**WORK TO COMPLETE:** Check every line of the material for the word "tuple". Copy those that have it.

--------------------

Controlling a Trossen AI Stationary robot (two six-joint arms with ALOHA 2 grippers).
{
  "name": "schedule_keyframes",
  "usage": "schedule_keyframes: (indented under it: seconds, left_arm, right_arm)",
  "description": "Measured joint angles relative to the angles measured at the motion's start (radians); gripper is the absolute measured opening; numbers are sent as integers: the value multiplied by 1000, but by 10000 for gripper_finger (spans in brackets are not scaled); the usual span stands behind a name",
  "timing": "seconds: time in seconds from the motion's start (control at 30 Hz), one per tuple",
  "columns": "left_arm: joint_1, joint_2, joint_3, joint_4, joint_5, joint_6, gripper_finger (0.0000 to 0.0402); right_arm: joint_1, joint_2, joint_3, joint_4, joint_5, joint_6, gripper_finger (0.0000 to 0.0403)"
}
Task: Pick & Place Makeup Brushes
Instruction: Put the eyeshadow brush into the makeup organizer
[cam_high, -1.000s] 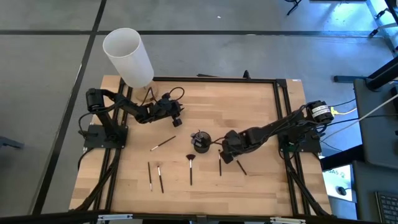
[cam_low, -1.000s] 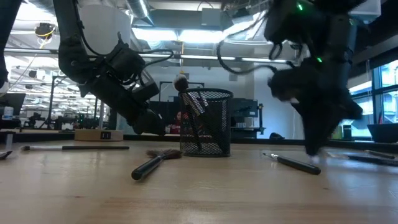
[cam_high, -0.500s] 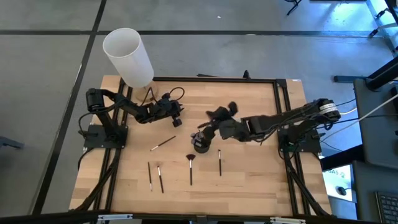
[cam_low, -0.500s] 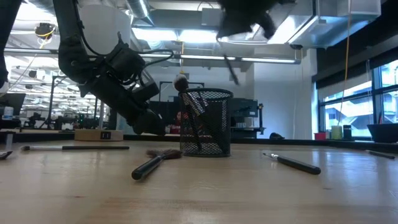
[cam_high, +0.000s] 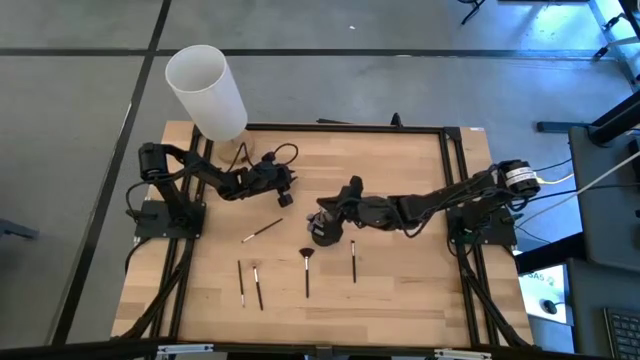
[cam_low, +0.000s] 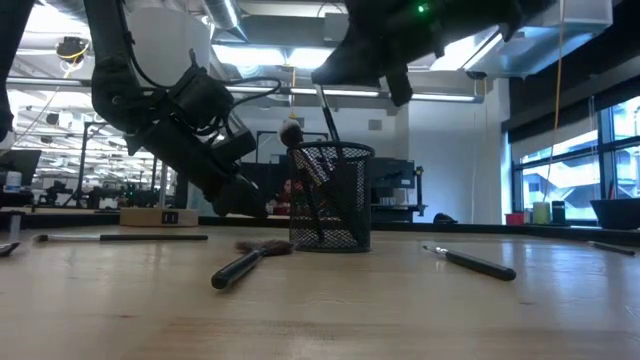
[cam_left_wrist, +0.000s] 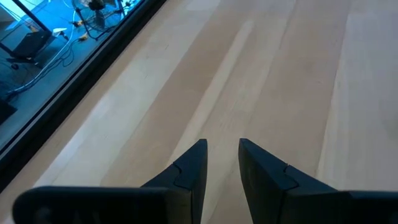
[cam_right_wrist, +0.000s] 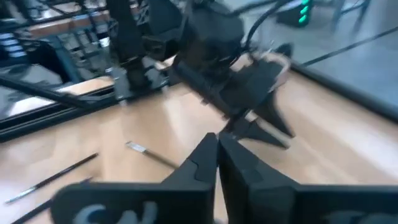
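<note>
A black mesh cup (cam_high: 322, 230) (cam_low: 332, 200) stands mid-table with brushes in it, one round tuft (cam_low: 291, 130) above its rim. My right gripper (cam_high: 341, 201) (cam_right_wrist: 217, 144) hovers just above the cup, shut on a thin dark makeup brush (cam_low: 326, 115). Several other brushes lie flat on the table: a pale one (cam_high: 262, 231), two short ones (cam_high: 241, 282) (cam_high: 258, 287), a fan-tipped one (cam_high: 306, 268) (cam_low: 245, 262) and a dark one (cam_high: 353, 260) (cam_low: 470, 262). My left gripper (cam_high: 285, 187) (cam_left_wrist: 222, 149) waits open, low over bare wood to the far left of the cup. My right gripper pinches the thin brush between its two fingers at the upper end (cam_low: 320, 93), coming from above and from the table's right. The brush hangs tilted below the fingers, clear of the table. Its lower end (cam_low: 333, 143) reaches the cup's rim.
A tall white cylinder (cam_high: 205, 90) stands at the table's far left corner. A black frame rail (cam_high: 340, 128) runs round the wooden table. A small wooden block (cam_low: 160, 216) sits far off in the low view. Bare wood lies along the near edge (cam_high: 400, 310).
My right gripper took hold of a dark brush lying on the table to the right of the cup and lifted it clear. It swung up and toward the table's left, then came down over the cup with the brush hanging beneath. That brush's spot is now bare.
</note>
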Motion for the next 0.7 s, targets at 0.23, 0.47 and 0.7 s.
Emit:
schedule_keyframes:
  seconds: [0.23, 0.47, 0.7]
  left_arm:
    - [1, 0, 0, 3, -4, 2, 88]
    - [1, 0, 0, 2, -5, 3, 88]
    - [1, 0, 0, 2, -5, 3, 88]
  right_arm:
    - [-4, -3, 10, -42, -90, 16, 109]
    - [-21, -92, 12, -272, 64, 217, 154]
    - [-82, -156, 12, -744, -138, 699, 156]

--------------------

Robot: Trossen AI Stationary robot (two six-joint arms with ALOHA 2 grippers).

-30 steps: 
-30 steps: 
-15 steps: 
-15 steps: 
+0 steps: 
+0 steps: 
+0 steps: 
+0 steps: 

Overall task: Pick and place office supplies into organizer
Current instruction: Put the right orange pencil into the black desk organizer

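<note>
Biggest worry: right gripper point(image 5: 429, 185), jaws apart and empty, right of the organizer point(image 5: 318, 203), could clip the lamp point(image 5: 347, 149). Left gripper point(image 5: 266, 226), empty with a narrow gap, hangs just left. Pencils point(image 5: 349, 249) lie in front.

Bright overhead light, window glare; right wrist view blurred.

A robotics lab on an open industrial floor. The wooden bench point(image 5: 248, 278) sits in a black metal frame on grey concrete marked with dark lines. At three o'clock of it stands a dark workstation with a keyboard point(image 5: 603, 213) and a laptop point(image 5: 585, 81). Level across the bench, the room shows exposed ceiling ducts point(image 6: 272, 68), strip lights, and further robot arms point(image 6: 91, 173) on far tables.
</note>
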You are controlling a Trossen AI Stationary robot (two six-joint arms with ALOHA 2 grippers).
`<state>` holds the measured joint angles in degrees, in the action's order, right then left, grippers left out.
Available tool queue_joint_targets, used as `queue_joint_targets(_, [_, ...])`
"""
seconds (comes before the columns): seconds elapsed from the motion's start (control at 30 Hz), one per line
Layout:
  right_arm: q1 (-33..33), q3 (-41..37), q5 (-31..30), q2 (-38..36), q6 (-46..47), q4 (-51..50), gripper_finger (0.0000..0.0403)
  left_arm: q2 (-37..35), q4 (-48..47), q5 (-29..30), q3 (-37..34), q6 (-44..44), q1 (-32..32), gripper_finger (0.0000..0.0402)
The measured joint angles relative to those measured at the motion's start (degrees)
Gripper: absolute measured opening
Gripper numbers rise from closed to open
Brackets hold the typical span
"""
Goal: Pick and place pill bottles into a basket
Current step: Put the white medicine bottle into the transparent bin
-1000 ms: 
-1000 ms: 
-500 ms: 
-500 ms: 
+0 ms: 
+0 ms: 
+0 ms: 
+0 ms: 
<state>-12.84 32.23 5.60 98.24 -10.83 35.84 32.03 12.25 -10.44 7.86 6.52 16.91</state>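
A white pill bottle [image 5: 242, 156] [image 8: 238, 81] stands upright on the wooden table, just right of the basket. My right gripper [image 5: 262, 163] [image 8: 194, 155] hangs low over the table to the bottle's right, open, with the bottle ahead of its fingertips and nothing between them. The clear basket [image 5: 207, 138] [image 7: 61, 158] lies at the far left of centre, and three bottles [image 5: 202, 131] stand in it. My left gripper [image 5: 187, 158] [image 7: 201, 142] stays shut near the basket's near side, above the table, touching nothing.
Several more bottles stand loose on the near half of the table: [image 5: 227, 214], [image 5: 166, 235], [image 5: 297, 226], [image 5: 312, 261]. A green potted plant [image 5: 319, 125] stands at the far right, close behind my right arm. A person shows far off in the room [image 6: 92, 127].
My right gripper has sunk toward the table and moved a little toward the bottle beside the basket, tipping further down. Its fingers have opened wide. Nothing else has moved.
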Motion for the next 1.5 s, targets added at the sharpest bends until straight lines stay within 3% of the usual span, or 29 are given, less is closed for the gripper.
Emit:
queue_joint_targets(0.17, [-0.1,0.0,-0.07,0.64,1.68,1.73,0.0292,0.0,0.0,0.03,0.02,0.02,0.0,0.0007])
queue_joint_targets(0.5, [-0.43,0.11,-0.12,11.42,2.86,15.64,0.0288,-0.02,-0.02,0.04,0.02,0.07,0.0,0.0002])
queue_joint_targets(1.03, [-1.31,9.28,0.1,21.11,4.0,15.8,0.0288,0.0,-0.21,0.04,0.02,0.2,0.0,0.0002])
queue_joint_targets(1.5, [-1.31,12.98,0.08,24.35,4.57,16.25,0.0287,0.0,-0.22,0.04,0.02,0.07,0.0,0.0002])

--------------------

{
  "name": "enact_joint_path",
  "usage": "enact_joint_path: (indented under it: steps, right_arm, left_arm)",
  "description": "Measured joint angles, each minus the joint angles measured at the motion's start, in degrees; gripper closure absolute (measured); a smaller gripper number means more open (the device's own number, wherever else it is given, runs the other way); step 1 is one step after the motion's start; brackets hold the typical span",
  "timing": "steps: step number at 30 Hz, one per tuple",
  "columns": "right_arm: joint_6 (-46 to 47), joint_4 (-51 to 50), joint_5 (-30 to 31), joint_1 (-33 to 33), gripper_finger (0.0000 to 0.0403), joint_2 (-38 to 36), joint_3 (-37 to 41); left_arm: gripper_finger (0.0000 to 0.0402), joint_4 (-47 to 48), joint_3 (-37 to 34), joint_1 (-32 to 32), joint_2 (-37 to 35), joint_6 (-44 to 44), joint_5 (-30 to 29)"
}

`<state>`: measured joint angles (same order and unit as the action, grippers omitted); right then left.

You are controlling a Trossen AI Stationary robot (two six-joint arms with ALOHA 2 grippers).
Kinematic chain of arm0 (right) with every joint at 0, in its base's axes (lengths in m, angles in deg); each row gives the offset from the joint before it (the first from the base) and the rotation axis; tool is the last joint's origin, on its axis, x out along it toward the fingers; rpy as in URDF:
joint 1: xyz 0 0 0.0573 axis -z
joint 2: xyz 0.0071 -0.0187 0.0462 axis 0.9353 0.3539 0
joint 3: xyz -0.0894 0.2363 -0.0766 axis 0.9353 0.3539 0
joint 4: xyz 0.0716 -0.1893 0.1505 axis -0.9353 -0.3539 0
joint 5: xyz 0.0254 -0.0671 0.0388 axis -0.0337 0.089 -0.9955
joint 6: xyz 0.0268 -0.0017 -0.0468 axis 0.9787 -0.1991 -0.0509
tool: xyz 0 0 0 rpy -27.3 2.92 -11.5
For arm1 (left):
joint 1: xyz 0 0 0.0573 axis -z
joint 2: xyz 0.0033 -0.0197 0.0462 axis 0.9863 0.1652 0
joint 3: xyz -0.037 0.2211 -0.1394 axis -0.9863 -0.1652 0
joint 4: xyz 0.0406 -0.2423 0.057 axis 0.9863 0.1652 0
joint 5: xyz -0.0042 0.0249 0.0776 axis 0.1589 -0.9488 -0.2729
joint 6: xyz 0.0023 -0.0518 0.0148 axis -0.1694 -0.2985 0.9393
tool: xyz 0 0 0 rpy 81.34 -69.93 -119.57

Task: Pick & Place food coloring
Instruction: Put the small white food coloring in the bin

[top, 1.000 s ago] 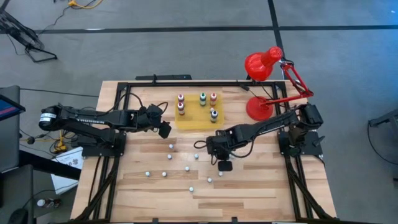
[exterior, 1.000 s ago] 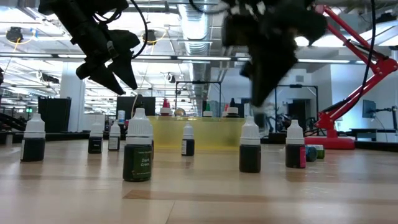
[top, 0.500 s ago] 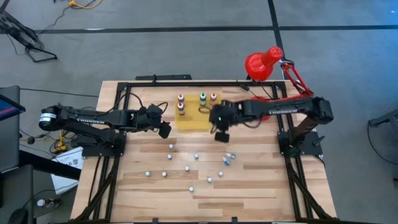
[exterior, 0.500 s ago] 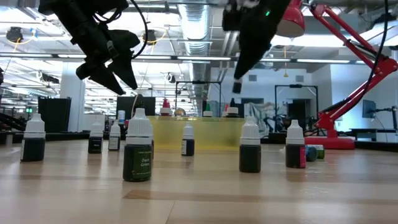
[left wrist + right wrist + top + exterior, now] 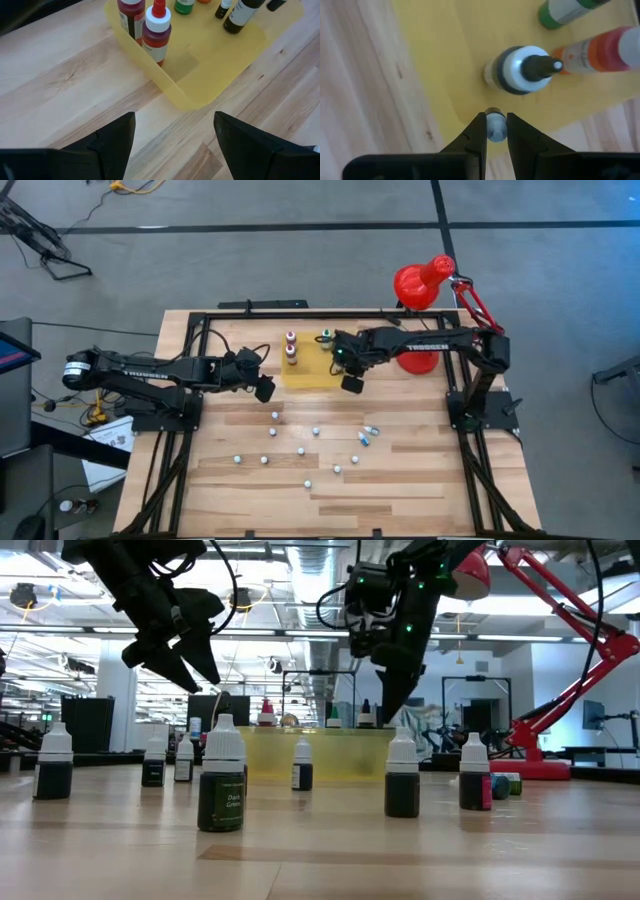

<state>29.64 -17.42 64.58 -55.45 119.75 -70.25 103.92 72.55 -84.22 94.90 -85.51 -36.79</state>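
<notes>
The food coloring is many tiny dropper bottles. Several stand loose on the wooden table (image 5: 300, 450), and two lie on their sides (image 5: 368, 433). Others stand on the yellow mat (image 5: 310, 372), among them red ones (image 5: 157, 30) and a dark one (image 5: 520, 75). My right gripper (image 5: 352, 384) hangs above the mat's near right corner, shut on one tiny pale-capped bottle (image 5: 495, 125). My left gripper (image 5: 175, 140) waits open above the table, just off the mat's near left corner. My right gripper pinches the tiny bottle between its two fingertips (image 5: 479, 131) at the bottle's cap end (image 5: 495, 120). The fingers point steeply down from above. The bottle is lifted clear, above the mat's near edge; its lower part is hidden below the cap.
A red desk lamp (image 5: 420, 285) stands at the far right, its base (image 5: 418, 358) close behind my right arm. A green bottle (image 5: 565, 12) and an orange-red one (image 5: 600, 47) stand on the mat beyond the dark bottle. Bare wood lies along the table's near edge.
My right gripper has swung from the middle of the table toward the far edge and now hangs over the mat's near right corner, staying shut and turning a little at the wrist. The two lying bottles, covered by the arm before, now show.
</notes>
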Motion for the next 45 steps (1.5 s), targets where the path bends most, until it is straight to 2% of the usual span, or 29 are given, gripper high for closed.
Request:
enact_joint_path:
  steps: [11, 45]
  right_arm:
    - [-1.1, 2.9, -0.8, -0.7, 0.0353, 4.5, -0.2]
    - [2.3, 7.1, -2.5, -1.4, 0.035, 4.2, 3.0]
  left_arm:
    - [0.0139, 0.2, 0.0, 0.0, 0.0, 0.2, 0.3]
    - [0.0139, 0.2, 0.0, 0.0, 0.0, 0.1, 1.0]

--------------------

**WRITTEN REPLY:**
  "timing": "seconds: time in seconds from the motion's start (control at 30 Hz), one per tuple",
  "timing": "steps: step number at 30 Hz, one per tuple",

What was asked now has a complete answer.